Dans le Paris de la Belle-époque, sa grande-mère et sa tante éduquent une jeune fille pour qu’elle devienne une cocotte.

Cette première adaptation du roman de Colette est nettement supérieure au film de Minnelli car l’incisive verdeur du propos n’est pas diluée dans une débauche décorative. Ce serait même le contraire tant il est vrai que la mise en scène est un peu étriquée, en plus de manquer de dynamisme. Heureusement, les dialogues savoureux et les excellents comédiens -en tête desquels un Jean Tissier qui s’en donne à coeur joie- donnent vie aux scènes de comédie.

Minne l’ingénue libertine (Jacqueline Audry, 1950)

Les papillonnages d’une jeune mariée insatisfaite…

Je ne connais pas de film d’avant 1970 où l’insatisfaction sexuelle est abordée aussi nettement et aussi franchement que dans cette adaptation de Colette. Tout tourne autour de la chose. La narration a un côté vaguement répétitif du même ordre que dans Belle de jour. Si la facilité de la résolution finale du problème de Minne fait apparaître l’ensemble de scènes qui précède comme un peu vain, la qualité de l’interprétation (magnifique Jean Tissier) et des dialogues -très précisément allusifs- donne une saveur tour à tour piquante et élégante à ces scènes. Pas mal.

Divine (Max Ophuls, 1935)

Une fille de province monte à Paris dans l’espoir de travailler au music-hall…

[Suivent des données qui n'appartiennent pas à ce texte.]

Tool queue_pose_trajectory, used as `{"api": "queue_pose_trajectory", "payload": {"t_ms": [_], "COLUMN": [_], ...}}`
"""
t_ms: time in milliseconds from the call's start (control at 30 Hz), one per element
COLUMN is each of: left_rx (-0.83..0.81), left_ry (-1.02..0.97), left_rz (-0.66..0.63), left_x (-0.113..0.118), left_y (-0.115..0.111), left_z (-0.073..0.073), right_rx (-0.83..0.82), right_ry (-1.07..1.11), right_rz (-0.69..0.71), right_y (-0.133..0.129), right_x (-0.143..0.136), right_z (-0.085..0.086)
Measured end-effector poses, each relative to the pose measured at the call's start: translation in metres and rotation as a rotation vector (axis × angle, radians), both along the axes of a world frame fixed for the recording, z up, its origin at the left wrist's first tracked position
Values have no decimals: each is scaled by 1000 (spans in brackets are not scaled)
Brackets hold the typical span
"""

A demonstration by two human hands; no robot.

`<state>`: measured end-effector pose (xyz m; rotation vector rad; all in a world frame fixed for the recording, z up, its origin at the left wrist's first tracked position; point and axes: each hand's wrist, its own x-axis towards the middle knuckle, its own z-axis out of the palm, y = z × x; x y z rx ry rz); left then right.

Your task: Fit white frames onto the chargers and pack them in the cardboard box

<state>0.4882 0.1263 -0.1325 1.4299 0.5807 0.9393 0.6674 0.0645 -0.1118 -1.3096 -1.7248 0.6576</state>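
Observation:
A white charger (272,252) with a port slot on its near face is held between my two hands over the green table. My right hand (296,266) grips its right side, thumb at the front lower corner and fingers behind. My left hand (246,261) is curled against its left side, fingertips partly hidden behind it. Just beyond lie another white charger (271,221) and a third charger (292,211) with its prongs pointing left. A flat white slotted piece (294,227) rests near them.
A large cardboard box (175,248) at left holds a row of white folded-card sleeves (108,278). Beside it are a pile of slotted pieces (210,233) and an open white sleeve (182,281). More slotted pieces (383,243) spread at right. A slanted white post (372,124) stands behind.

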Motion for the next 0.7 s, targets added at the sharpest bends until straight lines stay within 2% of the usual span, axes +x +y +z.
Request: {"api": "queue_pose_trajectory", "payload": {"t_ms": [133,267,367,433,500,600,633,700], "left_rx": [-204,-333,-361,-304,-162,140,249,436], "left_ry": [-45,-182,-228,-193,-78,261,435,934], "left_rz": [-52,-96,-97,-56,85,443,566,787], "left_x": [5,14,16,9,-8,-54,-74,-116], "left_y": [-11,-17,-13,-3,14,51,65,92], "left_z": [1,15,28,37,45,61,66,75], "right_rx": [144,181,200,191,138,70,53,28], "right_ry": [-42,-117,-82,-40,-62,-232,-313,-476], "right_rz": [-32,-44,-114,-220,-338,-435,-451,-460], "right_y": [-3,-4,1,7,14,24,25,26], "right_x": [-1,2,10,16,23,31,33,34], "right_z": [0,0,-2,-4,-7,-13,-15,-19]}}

Un mélodrame ultra-conventionnel que la touche de Colette (scénariste dont la contribution est mise en avant par le générique à une époque où Max Ophuls n’avait pas la réputation qu’il a aujourd’hui) vient épicer un peu. Cette touche se résume en deux mots: saphisme et stupéfiants. Soit les ingrédients de la débauche qui guette la jeune et candide provinciale. Autant dire que, Colette ou pas Colette, l’histoire n’en reste pas moins balisée de bout en bout. Max Ophuls, lui, ne révèle sa présence derrière la caméra qu’en de rares intermittences.  Il y a une poignée de beaux mouvements d’appareil, notamment un fabuleux panoramique à 360 degrés qui révèle les coulisses du théâtre avec toutes les actrices en train de se préparer. La sophistication de la forme n’est pas vanité mais célèbre la vie, le travail. Ceci étant, Divine reste un film franchement mineur dans l’oeuvre du cinéaste.